Leitura Bíblica Básica: Deuteronômio 30.15-20
Outras Leituras: Lucas 14, 25-33 e Carta a Filemon
Autor: Hans Alfred Trein
Data da pregação: 05.09.2010
Data Litúrgica: 15º Domingo da Trindade
(Dia da Oferta Nacional para a Missão entre Indígenas da IECLB)
Texto:
Cara Comunidade:
“Vê que proponho, hoje, a vida e o bem, a morte e o mal” (v.15). Que proposta! Quem de nós aqui nesse domingo de culto não diria imediatamente: escolho a vida e o bem, é claro! Ninguém seria tão louco ou demente a ponto de dizer: eu prefiro a morte e o mal.

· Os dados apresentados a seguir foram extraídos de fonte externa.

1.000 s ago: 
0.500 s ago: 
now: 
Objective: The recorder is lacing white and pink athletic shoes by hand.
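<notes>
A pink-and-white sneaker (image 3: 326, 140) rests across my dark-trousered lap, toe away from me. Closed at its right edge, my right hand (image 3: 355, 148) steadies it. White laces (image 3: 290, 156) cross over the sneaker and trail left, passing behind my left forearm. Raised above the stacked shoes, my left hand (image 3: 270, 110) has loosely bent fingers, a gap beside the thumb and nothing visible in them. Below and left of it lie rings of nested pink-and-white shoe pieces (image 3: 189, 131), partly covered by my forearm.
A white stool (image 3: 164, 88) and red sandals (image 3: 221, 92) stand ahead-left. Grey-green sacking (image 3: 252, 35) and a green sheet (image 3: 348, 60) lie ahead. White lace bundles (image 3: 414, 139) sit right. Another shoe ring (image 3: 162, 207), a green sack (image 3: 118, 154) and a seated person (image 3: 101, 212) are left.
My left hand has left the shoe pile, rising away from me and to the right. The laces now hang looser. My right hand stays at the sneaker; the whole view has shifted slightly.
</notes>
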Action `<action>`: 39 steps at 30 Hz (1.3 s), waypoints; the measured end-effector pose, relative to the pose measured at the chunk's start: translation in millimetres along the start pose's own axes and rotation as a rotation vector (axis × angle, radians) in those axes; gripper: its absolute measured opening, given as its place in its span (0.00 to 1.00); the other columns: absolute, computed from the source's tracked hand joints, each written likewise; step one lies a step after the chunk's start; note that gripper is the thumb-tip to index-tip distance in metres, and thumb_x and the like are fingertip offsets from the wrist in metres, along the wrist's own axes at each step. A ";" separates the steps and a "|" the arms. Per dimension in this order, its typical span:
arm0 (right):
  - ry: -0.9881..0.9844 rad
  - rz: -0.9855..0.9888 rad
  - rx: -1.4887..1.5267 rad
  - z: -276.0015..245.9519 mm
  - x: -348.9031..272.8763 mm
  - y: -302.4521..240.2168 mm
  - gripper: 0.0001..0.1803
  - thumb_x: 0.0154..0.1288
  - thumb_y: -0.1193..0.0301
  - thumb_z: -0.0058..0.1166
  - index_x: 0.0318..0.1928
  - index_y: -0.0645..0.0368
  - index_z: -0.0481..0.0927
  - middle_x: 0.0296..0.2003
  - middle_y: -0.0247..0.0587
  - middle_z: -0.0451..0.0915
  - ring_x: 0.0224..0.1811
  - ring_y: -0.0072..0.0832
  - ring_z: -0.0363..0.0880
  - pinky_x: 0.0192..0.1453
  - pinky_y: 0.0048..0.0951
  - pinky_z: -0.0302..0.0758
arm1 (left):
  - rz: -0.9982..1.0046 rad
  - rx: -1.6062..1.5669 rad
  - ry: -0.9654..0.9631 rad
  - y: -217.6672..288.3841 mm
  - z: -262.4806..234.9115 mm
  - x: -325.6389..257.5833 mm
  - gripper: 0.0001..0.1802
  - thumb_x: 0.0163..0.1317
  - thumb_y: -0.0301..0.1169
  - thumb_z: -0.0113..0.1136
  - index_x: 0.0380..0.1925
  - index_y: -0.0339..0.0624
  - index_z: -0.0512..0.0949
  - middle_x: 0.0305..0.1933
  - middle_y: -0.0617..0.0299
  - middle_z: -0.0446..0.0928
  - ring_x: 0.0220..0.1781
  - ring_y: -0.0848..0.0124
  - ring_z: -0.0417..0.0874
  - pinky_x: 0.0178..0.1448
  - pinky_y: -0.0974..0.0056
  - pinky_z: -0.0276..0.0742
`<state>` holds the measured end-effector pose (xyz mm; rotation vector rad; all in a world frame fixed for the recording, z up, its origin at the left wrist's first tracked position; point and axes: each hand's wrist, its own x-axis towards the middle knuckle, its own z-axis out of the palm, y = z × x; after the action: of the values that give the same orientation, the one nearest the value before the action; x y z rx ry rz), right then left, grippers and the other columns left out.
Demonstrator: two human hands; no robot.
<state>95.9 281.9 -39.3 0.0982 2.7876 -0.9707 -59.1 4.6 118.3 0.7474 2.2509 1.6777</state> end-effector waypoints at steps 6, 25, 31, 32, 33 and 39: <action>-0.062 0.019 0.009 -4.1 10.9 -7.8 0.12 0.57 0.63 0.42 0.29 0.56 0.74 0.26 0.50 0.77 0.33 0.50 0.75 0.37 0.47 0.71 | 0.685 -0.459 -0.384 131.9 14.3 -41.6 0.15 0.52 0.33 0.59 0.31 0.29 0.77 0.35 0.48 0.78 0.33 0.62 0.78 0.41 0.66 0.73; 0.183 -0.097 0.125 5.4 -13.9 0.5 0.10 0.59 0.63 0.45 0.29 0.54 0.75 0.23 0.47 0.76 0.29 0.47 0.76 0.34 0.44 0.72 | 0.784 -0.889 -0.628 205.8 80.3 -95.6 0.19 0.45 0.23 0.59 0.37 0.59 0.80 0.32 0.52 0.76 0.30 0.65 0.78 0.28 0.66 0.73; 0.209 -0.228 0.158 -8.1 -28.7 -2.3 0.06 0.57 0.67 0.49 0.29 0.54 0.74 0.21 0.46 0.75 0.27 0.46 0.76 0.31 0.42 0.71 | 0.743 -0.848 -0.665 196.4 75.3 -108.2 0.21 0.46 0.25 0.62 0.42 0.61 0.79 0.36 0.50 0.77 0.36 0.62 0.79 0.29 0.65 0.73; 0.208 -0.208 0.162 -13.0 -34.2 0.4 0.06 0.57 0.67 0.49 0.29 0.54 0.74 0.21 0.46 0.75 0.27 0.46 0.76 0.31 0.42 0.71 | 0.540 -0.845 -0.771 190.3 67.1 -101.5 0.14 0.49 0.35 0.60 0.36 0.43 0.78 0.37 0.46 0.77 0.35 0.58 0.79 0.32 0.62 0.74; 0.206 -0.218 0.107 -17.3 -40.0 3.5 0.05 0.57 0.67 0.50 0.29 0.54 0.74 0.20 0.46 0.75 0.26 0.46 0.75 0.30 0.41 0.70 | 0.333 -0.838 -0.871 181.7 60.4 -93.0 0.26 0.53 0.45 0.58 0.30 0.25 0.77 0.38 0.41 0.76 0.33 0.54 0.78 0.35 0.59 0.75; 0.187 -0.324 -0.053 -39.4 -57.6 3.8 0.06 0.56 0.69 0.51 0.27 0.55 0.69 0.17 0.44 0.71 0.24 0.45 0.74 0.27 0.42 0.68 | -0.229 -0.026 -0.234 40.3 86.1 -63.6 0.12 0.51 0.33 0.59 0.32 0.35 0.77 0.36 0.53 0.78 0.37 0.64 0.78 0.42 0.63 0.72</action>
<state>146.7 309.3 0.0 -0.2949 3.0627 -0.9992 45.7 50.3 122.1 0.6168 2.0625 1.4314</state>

Só que as coisas não são assim tão evidentes. O bem e o mal não são assim tão claramente separáveis. Não é assim que um é luz e o outro é trevas. Classificar entre branco e preto não corresponde à nossa experiência no dia-a-dia. Muito antes, nós percebemos que bem e mal vêm entrelaçados, o joio e o trigo crescem juntos, mesmo que queiramos fazer o bem, acabamos fazendo o mal. Um bem exagerado pode resultar em mal. De boas intenções o inferno está cheio! Quem é pai e mãe tem muitas histórias para contar sobre isso quando se trata da educação dos filhos. Quem está diante de escolher uma profissão também terá dúvidas: há profissões que promovem o bem e outras que fazem crescer o mal? Em lugar de preto e branco a vida se nos apresenta em diferentes tons de cinza e ainda em grande diversidade de tons coloridos. São raras as oportunidades, onde bem e mal são claramente distintos. Essa escolha não é apenas uma escolha religiosa, é uma opção de vida ou morte.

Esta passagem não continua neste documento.